Speaking to the Derry News on Friday, the principal of Gaelscoil na Daróige, Oisín Mac Eó, said that both schools were now waiting on a ‘definite decision’ on their application from the Deaprtment.
He made the comments after children from both schools met made a presentation to local councillors and the Mayor of Derry and Strabane, Cllr Maoliosa McHugh, about the benefits of the proposal.
Mr Mac Eó added that the schools had been collaborating and cooperating to their mutual benefit over the past few years, which had ‘increased our capacity for bringing about such improvements’.
“This has been achieved without detriment to the ethos and practices of both schools,” he said.The creative collaboration culminated in a proposal to provide a new, fit for purpose, cost effective build that would create conditions for the best possible educational and societal outcomes.
“We are still waiting for a definite decision.

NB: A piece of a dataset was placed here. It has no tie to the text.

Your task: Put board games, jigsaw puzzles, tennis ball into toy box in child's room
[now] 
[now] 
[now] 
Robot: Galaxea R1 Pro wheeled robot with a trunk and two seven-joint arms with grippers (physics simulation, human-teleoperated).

At this crucial stage in the application we would implore all involved in the decision-making process to approve our proposal.
“We demand an end to the status quo that results in parents and children having to settle for sub-standard accommodation if they strive for immersion or integrated education.”
Mr Mac Eó continued that there was an ‘increasing appetite for immersion, integrated and shared education’ which was reflected locally by the fact that the two-year-old programme and Naíscoil at Gaelscoil na Daróige is full to capacity this year.
“We believe that the increasing demand and growth of integrated and Irish medium should not be stifled by poor accommodation and lack of investment,” he said.
He added that as a parent, Mr Mac Eó, he believed education chiefs were ‘failing’ in what he said was its ‘statutory duty to promote Irish Medium and Integrated Education’.
“This is one the reasons society has not moved on in the last twenty years,” he added.
“The work between these two schools over the last few years has brought communities together and improved educational outcomes for our children.
“A new Campus would meet the needs of the 3,000 homes due to be built on its doorstep. There can be no denying the community support here today as we outlined in our original application.”
He added: “If the EA don't have the vision to support our application we need to see real leadership shown at the highest level of the Department of Education and call on Derek Baker to approve our Shared Campus.”